Once again, I seriously overslept. I needed it though – while I know that sleep is not something that you can really make up for after the fact, it’s been quite a few days since I’ve been able to get 6 hours.
I’m absolutely dreading leaving for work this weekend – why am I even going? I do need the money, but it’s more like an abstraction, the “need”. I was talking to one of my girlfriends about it last night. I want to get my investments in line, but the hardest part really is figuring out how to get my actual physical money into the bank. I filed an extension on my taxes this year, unsure of what ‘s going to happen with everything after I efuckinventually sell this house, I so badly want to shed all this weight. He is so much heavier than I am.
There is something to think about there – while a lot of my baggage is clearly mine, and I have talked about a lot of it, a lot of the baggage was his, and now I can be rid of it. That’s actually wonderful news! Speaking of, I dreamed of his sister last night, one of them, the craziest one, although I’m pretty sure he’s now holding the title for the psycho of the family.

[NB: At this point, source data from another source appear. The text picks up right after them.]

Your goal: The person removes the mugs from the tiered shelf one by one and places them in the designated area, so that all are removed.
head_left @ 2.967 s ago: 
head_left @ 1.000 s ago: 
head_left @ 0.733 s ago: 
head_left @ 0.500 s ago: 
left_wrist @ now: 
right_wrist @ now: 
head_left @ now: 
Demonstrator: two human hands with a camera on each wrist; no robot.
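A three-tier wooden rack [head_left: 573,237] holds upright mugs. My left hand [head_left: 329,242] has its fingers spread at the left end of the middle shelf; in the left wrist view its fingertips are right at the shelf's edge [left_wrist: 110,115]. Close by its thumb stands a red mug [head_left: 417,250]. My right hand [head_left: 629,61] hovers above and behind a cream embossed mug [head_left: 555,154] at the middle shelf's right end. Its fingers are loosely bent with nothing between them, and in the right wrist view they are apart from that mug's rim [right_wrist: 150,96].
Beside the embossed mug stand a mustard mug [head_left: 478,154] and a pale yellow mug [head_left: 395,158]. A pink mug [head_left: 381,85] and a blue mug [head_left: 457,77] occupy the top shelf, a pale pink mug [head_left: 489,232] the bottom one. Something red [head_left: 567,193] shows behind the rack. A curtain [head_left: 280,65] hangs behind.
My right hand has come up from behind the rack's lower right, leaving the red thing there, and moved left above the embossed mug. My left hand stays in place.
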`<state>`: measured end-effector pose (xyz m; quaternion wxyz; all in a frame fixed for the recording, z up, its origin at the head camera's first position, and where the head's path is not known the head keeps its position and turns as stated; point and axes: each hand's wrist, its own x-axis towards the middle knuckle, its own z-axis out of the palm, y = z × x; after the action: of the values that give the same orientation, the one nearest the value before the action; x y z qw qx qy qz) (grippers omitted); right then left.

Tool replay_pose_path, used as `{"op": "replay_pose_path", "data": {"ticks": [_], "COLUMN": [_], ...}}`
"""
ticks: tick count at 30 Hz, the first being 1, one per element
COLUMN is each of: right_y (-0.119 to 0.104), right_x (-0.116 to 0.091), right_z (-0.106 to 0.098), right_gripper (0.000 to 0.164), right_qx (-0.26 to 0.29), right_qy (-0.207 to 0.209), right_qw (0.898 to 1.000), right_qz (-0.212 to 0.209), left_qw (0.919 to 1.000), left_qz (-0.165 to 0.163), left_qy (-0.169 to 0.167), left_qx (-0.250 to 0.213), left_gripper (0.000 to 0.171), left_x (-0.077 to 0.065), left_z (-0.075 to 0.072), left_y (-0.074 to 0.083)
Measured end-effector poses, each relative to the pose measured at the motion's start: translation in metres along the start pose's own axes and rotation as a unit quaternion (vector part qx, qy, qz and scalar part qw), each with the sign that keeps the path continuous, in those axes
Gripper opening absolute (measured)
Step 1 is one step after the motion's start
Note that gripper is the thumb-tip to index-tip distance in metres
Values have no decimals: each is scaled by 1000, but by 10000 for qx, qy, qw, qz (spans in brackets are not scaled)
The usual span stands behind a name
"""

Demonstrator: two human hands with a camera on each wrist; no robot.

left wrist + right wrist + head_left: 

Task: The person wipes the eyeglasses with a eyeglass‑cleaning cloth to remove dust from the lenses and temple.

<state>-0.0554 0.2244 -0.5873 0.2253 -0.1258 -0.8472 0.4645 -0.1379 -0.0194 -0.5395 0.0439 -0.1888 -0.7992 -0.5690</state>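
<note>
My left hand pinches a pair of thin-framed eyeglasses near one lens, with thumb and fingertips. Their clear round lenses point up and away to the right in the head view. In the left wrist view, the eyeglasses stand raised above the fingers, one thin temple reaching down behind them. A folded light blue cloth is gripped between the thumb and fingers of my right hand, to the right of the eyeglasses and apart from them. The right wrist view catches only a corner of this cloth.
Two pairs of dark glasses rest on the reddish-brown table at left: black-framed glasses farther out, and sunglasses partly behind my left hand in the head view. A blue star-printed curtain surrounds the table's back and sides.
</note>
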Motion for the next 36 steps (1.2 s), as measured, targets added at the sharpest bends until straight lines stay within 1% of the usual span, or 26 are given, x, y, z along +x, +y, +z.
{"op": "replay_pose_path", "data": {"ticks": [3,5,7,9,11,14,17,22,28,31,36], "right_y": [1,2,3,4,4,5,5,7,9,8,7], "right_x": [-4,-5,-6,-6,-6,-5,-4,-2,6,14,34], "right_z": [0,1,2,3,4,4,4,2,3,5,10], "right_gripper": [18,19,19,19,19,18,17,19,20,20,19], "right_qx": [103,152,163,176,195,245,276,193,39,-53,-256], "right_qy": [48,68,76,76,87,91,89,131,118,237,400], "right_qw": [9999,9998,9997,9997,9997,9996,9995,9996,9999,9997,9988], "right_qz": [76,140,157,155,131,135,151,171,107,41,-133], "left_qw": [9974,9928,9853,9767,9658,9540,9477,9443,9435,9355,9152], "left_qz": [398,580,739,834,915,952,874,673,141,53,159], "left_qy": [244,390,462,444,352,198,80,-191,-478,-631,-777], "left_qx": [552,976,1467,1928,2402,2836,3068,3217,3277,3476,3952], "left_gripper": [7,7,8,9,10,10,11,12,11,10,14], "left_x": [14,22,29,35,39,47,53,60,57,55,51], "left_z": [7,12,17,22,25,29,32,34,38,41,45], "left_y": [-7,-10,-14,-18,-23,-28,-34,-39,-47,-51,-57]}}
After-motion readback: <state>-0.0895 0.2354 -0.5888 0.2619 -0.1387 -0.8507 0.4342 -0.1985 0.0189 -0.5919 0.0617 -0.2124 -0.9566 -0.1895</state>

I was at a beach, the kind of beach that I had in my college hick town1
I parked my car, my current car not my college car, up in the parking lot across the street from the giant, still lake that somehow existed on top of the mountain immediately on the other side of the road. Other people had parked there too, and I knew them, but we are no longer friends2. I don’t know if we were just going to all pretend we were cool with each other or not, or what the plan was, but I don’t think I was hanging out with them all that much.
The place was sandy in the way river and lake beaches are, a dusty, gritty sand with a lot of organic material in it but somehow still mostly sand, which all together makes you wonder about the power of erosion and the inevitable pull to the sea and how most of the sand in the Mariana trench was actually pulled ice ages ago from the tops of the now tattered Appalachian mountain range, how easy it would be to drown and maybe they just trucked it in from the big pile sitting behind the DPW.
I think we were camping there, I did have a sleeping bag and all that even though my dorm, in my mind (I know it was not my house) was a few minutes away. And yes, gritty sand, just enough to be annoying, was getting in everything.
I clearly remember my sneakers, actually they resembled the pair that my Haitian girlfriend had been given by her almost-immediately-after-ex3 boyfriend, they had been new, but they became all dusty and actually had a hole ripped in the instep of the right shoe, in the leather part. They were white with blue and yellow thick rubber soles.
Someone, actually a pair but I only paid attention to one of them, walked up and stopped. It was my ex’s sister, looking at me sitting with my modest hick car camp at the edge of the parking area.
I can’t remember the exact conversation, but I do remember her voice. She had had a beautiful voice, I’m sure people had told her (incidentally, just like that friend I no longer have), but she never did anything about it, and really never did much of anything at all (just like that friend I no longer have). The end of the conversation was that she asked if I would be there next Friday… because it was her birthday. She was turning 50 years old. It was then I realized how sad her life must have been. To be honest it always did look pretty pathetic, I would say more but I don’t want to be mean.1. The dream version of the town I went to college in has actually come up a few times lately, mostly when I was sleeping next to the boy. The hills are exaggerated and the roads are all dirt, and the horizon stretches impossibly on forever… the way it felt when I first realized that I couldn’t run away. Where could I go, what direction was home? 2. It was actually my shallow neighbor, who I’m afraid will try to sleep with the boy out of spite… unfortunately he’s stupid and will probably go with it, and they will probably get along great, and I really should just kick him off to the side and continue with my life <=== this is how I felt about my ex, for the last half of our relationship, and yeah, he did sleep with a lot of stupid bitches. 3. I miss my side dude, he would appreciate this, however, I’m trying not to fuck him.
Everything works out so much better when I don’t try to do so much.
I’ll feel really guilty if I end up bailing on my appointments this weekend.